**To do**. The entries below must be retyped in full. Keep every word the same.

**Input records**.

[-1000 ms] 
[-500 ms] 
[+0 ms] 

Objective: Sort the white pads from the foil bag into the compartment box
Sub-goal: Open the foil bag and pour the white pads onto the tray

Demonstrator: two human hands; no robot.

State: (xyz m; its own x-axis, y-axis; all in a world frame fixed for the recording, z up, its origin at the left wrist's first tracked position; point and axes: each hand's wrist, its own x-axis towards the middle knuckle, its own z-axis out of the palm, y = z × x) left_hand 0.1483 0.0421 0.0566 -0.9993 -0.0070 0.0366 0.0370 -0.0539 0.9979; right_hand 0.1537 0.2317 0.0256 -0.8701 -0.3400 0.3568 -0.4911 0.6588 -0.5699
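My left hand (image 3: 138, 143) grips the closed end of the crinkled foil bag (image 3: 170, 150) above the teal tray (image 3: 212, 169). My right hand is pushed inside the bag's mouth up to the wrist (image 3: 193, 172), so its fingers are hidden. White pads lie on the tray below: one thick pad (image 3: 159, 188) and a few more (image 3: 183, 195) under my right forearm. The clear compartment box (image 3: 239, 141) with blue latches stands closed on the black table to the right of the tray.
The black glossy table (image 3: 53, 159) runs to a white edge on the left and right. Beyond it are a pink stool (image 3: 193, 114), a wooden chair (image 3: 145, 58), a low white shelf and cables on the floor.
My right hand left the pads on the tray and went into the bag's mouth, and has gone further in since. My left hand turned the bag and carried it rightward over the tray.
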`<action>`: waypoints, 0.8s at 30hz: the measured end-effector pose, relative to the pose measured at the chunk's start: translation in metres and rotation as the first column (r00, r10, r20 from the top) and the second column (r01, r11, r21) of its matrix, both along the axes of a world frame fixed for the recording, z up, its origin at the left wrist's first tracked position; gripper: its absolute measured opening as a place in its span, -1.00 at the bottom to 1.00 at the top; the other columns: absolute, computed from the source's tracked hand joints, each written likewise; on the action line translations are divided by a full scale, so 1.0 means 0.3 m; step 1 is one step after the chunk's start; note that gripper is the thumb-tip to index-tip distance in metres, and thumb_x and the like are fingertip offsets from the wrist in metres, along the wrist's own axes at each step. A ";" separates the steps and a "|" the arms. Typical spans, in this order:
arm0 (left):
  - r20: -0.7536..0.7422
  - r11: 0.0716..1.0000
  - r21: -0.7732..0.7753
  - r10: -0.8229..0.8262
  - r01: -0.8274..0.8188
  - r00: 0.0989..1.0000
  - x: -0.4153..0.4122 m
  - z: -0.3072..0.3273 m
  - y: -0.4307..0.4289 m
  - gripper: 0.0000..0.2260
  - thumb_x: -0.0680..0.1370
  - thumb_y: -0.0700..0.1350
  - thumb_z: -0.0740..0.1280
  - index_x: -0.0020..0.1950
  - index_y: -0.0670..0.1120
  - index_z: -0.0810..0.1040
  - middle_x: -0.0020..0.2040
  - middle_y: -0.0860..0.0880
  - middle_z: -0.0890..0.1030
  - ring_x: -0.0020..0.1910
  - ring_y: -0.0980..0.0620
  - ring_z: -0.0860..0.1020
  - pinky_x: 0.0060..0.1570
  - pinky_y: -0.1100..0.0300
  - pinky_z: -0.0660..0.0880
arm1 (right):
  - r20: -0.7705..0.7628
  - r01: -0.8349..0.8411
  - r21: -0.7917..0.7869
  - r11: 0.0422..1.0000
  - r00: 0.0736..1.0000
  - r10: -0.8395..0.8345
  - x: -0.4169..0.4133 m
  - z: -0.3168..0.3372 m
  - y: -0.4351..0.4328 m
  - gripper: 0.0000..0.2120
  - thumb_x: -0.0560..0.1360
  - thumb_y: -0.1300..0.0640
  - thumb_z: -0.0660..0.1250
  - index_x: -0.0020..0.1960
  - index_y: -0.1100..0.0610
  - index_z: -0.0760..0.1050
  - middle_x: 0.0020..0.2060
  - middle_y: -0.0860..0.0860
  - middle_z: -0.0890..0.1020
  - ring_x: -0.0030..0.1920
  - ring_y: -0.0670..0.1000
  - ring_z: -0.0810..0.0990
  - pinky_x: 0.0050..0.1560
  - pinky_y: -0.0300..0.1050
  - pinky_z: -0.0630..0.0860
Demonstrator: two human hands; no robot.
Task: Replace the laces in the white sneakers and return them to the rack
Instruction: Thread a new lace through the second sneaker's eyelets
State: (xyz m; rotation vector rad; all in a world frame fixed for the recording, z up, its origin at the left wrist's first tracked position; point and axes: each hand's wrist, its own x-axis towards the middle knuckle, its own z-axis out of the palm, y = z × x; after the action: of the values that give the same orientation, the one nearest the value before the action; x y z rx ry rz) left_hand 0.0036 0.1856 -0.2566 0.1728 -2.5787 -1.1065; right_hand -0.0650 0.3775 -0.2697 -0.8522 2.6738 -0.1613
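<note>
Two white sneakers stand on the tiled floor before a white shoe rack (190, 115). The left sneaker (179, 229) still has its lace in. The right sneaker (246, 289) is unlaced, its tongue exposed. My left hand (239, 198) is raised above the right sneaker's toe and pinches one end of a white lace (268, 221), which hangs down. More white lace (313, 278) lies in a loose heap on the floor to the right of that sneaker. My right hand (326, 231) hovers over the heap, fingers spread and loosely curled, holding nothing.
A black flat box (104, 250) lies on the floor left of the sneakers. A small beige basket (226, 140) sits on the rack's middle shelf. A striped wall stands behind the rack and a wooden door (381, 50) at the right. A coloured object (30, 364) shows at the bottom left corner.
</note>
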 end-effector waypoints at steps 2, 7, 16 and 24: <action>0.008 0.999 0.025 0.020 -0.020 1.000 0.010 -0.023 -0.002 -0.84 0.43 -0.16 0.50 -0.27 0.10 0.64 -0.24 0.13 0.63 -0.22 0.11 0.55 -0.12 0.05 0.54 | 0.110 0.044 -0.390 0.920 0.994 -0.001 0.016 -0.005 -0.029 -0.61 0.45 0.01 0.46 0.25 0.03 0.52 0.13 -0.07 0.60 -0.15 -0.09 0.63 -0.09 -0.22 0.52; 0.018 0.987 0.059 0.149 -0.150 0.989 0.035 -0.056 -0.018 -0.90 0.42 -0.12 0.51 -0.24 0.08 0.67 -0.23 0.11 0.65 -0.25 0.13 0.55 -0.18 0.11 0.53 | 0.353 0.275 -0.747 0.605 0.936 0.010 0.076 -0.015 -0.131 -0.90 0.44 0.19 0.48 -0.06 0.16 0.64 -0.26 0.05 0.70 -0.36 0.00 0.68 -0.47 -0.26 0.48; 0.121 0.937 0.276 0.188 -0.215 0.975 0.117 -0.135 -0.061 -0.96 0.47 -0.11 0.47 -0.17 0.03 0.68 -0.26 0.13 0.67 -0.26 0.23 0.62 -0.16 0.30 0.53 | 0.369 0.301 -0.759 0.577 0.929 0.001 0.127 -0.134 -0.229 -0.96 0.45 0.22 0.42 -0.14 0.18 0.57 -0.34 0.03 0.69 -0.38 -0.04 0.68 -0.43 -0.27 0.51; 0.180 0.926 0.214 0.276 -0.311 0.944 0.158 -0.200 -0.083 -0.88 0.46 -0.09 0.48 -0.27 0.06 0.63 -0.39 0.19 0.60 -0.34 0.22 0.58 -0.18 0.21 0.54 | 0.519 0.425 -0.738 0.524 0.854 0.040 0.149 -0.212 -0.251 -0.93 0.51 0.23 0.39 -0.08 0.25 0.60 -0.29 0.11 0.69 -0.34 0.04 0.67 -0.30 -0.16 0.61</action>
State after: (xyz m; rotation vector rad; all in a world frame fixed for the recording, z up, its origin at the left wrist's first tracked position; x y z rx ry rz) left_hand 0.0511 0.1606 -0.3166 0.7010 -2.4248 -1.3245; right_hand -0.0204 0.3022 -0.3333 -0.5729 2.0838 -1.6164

**Exercise response**.
[-1000 ms] 
[-500 ms] 
[+0 ms] 

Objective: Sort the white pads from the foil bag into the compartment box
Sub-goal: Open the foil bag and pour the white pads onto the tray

Demonstrator: two human hands; no robot.

State: (xyz m; its own x-axis, y-axis; all in a world frame fixed for the recording, z up, its origin at the left wrist's first tracked position; point and axes: each hand's wrist, its own x-axis towards the middle knuckle, its own z-axis out of the palm, y = z × x) left_hand 0.1483 0.0421 0.0566 -0.9993 -0.0070 0.0366 0.0370 -0.0539 0.9979; right_hand 0.1537 0.2317 0.0256 -0.8701 -0.3400 0.3568 -0.4911 0.6588 -0.5699
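My left hand (image 3: 138, 143) grips the closed end of the crinkled foil bag (image 3: 170, 150) above the teal tray (image 3: 212, 169). My right hand is pushed inside the bag's mouth up to the wrist (image 3: 193, 172), so its fingers are hidden. White pads lie on the tray below: one thick pad (image 3: 159, 188) and a few more (image 3: 183, 195) under my right forearm. The clear compartment box (image 3: 239, 141) with blue latches stands closed on the black table to the right of the tray.
The black glossy table (image 3: 53, 159) runs to a white edge on the left and right. Beyond it are a pink stool (image 3: 193, 114), a wooden chair (image 3: 145, 58), a low white shelf and cables on the floor.
My right hand left the pads on the tray and went into the bag's mouth, and has gone further in since. My left hand turned the bag and carried it rightward over the tray.
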`<action>`: waypoints, 0.8s at 30hz: the measured end-effector pose, relative to the pose measured at the chunk's start: translation in metres and rotation as the first column (r00, r10, r20 from the top) and the second column (r01, r11, r21) of its matrix, both along the axes of a world frame fixed for the recording, z up, its origin at the left wrist's first tracked position; gripper: its absolute measured opening as a place in its span, -1.00 at the bottom to 1.00 at the top; the other columns: absolute, computed from the source's tracked hand joints, each written likewise; on the action line translations are divided by a full scale, so 1.0 means 0.3 m; step 1 is one step after the chunk's start; note that gripper is the thumb-tip to index-tip distance in metres, and thumb_x and the like are fingertip offsets from the wrist in metres, along the wrist's own axes at each step. A ";" separates the steps and a "|" the arms. Typical spans, in this order:
arm0 (left):
  - r20: -0.7536..0.7422
  - r11: 0.0716..1.0000
  - r21: -0.7732..0.7753
  - r10: -0.8229..0.8262
  - r01: -0.8274..0.8188
  - r00: 0.0989..1.0000
  - x: -0.4153..0.4122 m
  - z: -0.3072..0.3273 m
  - y: -0.4307..0.4289 m
  - gripper: 0.0000..0.2260
  - thumb_x: -0.0680..0.1370
  - thumb_y: -0.0700..0.1350
  - thumb_z: -0.0740..0.1280
  - index_x: -0.0020..0.1950
  - index_y: -0.0670..0.1120
  - index_z: -0.0810..0.1040
  - middle_x: -0.0020..0.2040
  - middle_y: -0.0860..0.0880
  - middle_z: -0.0890..0.1030
  - ring_x: -0.0020..0.1910
  - ring_y: -0.0980..0.0620
  - ring_z: -0.0860..0.1020
  - pinky_x: 0.0060..0.1570
  - pinky_y: -0.1100..0.0300
  - pinky_z: -0.0660..0.0880
arm1 (right):
  - r20: -0.7705..0.7628
  - r01: -0.8349..0.8411
  - r21: -0.7917..0.7869
  - r11: 0.0422..1.0000
  - r00: 0.0736..1.0000
  - r10: -0.8395..0.8345
  - x: -0.4169..0.4133 m
  - z: -0.3168..0.3372 m
  - y: -0.4351..0.4328 m
  - gripper: 0.0000..0.2120
  - thumb_x: -0.0560..0.1360
  - thumb_y: -0.1300..0.0640
  - thumb_z: -0.0660..0.1250
  - index_x: -0.0020..0.1960
  - index_y: -0.1100..0.0610
  - index_z: -0.0760..0.1050
  - middle_x: 0.0020..0.2060
  - middle_y: -0.0860..0.0860
  - middle_z: -0.0890..0.1020
  - ring_x: -0.0030..0.1920
  - ring_y: -0.0670..0.1000
  - ring_z: -0.0810..0.0990
  - pinky_x: 0.0050..0.1560
  - pinky_y: -0.0300..0.1050
  - pinky_z: -0.0630..0.0860
Demonstrator: two human hands; no robot.
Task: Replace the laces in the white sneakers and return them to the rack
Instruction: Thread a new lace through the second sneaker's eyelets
State: (xyz m; rotation vector rad; all in a world frame fixed for the recording, z up, its origin at the left wrist's first tracked position; point and axes: each hand's wrist, its own x-axis towards the middle knuckle, its own z-axis out of the palm, y = z × x; after the action: of the values that give the same orientation, the one nearest the value before the action; x y z rx ry rz) left_hand 0.0036 0.1856 -0.2566 0.1728 -2.5787 -1.1065; right_hand -0.0650 0.3775 -0.2697 -0.8522 2.6738 -0.1613
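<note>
Two white sneakers stand on the tiled floor before a white shoe rack (190, 115). The left sneaker (179, 229) still has its lace in. The right sneaker (246, 289) is unlaced, its tongue exposed. My left hand (239, 198) is raised above the right sneaker's toe and pinches one end of a white lace (268, 221), which hangs down. More white lace (313, 278) lies in a loose heap on the floor to the right of that sneaker. My right hand (326, 231) hovers over the heap, fingers spread and loosely curled, holding nothing.
A black flat box (104, 250) lies on the floor left of the sneakers. A small beige basket (226, 140) sits on the rack's middle shelf. A striped wall stands behind the rack and a wooden door (381, 50) at the right. A coloured object (30, 364) shows at the bottom left corner.
</note>
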 end-effector waypoints at steps 2, 7, 16 and 24: <action>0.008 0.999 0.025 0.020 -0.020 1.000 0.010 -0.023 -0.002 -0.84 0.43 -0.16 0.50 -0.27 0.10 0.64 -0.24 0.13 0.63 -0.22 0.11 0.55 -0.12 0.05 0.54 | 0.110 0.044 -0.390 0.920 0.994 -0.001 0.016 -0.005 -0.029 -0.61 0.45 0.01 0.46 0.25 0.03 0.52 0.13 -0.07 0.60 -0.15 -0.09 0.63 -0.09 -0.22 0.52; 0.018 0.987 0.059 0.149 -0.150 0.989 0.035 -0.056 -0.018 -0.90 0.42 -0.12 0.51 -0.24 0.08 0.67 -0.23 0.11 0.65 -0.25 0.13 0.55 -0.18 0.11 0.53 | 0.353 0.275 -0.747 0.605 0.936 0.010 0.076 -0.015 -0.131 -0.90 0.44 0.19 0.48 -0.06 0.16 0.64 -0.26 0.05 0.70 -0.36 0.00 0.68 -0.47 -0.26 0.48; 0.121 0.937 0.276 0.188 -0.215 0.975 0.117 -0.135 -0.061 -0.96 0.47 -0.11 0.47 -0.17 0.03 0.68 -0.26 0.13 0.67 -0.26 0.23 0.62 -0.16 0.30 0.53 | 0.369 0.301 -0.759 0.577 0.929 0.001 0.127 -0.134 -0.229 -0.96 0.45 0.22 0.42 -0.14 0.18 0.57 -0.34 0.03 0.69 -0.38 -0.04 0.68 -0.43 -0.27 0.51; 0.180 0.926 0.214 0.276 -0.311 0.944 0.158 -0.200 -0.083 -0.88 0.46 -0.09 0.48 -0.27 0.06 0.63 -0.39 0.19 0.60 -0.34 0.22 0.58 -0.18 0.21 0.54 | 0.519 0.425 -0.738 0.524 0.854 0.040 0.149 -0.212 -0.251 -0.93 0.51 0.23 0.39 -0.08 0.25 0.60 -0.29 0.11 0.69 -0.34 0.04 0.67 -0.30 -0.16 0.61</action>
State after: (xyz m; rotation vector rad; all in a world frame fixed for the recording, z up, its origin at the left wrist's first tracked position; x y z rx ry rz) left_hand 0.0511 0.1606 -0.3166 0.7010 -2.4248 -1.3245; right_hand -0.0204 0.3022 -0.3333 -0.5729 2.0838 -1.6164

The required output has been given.